The Big 5 are lions, leopards, rhinos, elephants and cape buffalo. In that one
afternoon we saw 4 of the 5 and I was dying to see a leopard. We also got to see
some lionesses hunting but once she was upwind of the zebras, the smelled her
and moved away.
The Serengeti was equally as
incredible, it was a much larger area but it was also packed with animals, we
saw some smaller ones like Jackals, rock hyrax, but we also saw leopards, too
many lions to count, a ton of cheetahs and many of the other animals that we
had seen. We had birds to study in the morning but we could be tourists in the
afternoon. That week may not sound like it was very difficult because it was so
cool but my thoughts about the tourist industry in Tanzania and wildlife
conservation have drastically been altered since I have been here. Where I
really didn’t have much to say about it at first, now I know how little of the
money from tourism goes to Tanzania itself and only the building of the
Serengeti Road (that will go right through the park itself) will benefit
Tanzania although it will also cause a number of ecological problems. So being
a tourist and representing the industry has become harder to do, nevertheless,
seeing so many animals is addicting. Wildlife conservation is something I
support, but my ideas have also changed regarding this topic. National Parks are
closed areas that keep out the local people, these people were displaced when
the parks were created and land for their livestock to graze on is shrinking. Furthermore,
even though a lot of populations of animals are thriving, others are nearly
extinct, for example, rhino populations have declined significantly (there are
maybe 12-20 of them left), and although they may not survive in areas populated
with people, the parks aren’t necessarily helping them either.

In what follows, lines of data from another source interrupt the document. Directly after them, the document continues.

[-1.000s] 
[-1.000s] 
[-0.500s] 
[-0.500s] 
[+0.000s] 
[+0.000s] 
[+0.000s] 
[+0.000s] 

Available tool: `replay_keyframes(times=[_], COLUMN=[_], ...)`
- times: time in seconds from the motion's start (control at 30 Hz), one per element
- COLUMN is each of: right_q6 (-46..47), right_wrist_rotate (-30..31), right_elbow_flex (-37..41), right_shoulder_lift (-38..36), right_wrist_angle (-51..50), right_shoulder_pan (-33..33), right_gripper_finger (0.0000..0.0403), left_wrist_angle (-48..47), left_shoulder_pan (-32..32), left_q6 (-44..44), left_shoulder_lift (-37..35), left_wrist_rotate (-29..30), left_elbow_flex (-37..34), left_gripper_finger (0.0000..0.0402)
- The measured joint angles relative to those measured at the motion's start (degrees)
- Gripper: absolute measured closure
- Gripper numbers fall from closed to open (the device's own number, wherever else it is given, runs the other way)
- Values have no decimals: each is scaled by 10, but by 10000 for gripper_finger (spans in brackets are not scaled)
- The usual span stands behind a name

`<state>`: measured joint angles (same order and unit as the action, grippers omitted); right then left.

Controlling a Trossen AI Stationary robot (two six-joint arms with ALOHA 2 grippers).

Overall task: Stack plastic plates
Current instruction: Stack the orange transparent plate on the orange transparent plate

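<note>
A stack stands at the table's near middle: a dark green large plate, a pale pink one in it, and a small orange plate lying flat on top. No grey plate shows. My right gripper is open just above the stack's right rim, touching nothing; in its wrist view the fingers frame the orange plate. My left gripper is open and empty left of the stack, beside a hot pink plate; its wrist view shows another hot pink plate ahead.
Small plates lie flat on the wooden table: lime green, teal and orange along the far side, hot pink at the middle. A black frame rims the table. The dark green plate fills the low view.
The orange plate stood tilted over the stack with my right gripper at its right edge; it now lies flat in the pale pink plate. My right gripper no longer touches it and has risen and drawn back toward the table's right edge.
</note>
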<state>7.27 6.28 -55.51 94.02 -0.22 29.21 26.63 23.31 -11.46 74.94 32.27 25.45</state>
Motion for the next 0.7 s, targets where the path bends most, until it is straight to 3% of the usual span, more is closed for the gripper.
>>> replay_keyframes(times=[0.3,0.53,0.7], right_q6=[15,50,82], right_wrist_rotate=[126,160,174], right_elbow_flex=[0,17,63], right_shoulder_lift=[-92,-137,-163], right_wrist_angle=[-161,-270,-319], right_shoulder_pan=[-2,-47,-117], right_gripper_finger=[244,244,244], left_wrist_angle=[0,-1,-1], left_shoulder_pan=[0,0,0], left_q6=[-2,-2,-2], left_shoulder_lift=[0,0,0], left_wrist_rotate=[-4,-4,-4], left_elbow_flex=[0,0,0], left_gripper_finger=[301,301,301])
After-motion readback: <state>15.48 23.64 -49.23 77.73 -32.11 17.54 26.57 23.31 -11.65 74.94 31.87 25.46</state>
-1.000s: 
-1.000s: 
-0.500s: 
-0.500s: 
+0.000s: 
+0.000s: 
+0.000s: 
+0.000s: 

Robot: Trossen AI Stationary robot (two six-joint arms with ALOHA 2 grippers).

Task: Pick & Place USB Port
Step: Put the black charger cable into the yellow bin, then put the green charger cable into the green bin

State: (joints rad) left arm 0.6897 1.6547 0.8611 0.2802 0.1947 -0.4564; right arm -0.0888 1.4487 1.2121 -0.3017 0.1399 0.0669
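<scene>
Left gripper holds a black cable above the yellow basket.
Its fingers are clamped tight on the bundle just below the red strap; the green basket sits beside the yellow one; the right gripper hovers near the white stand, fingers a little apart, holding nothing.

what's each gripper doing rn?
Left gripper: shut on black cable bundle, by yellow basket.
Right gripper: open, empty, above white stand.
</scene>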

I am not trying to be a downer
because I absolutely love seeing the animals and studying them, but I’ve also
learned a lot about the negatives of tourism and tourism in these National
Parks. There is a lot more to it but I will leave it at that.
My second week we spent a night in
Wasso so that we didn’t have to camp for a night, then we headed to Maasailand
for our Maasai homestay. We spent three nights and four days with our Maasai
families, it was very interesting but I am very glad that we did it. We met our
mamas in the square and had someone translate our specific issues (if we were
going to be taking out contacts- very confusing to them, if you were vegetarian
or lactose and tolerant, etc). Then we all went to our different homes or
ebomas. A eboma is both the hut that one family lives in made of sticks and cow
dung and also the area that many wives of one man lives in. Each eboma has its
own cows and goats which determines their wealth. My family redressed me the
moment that I got to the boma, in four cloths and then decked me out in pounds
of jewelry. I spent most of my time with my 12 year old sister Koyeni and the
other children that ran round the area. We spent time gathering water, making
jewelry, fetching firewood, resting, going into town and meeting people and we
got to go to sotos at night (or the dances that you may have heard about). What
I can say about my family, is that they are some of the nicest people I know,
they let me help them make some good food and they were always concerned with
how I was doing. The sun was very hot and we all had many layers on. I had
trouble communicating sometimes, although my sister and mom spoke a lot of
Swahili their first language is Kimaasai and so that was sometimes difficult. Respect
dynamics are interesting because men are very important in society, we had to
bow down to them, and men of most ages are more important than almost all ages
of women. Furthermore, there is an interesting relationship between warriors
and girls under the age of 14 that are uncircumcised. Feel free to ask me more
details about that if you are interested.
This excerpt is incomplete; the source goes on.